→ Problem requirements: From the first line to the last, write out the listing exactly.

→ The data:
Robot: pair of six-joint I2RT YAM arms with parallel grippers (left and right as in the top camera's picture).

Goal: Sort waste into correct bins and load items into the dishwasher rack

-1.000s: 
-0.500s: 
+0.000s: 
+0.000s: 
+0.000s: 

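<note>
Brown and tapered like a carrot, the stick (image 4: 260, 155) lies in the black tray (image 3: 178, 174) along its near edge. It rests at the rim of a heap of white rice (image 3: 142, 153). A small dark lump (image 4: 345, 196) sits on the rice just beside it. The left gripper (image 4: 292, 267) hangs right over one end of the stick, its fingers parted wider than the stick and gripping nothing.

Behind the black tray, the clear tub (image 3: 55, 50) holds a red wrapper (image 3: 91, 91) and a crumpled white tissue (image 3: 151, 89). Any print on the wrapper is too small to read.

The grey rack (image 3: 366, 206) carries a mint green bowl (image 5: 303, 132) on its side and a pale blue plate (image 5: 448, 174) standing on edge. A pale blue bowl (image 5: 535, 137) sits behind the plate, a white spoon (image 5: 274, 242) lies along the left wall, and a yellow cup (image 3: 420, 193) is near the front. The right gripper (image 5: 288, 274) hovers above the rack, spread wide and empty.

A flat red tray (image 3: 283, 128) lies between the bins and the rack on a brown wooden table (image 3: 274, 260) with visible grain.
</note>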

→ Expected answer:
Robot: pair of six-joint I2RT YAM arms with parallel grippers (left and right as in the top camera's picture).

Goal: Sort waste into correct bins and load items into the dishwasher rack

-1.000s: 
-0.500s: 
+0.000s: 
+0.000s: 
+0.000s: 

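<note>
Brown and tapered like a carrot, the stick (image 4: 260, 155) lies in the black tray (image 3: 178, 174) along its near edge. It rests at the rim of a heap of white rice (image 3: 142, 153). A small dark lump (image 4: 345, 196) sits on the rice just beside it. The left gripper (image 4: 292, 267) hangs right over one end of the stick, its fingers parted wider than the stick and gripping nothing.

Behind the black tray, the clear tub (image 3: 55, 50) holds a red wrapper (image 3: 91, 91) and a crumpled white tissue (image 3: 151, 89). Any print on the wrapper is too small to read.

The grey rack (image 3: 366, 206) carries a mint green bowl (image 5: 303, 132) on its side and a pale blue plate (image 5: 448, 174) standing on edge. A pale blue bowl (image 5: 535, 137) sits behind the plate, a white spoon (image 5: 274, 242) lies along the left wall, and a yellow cup (image 3: 420, 193) is near the front. The right gripper (image 5: 288, 274) hovers above the rack, spread wide and empty.

A flat red tray (image 3: 283, 128) lies between the bins and the rack on a brown wooden table (image 3: 274, 260) with visible grain.
</note>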

This exercise is finished.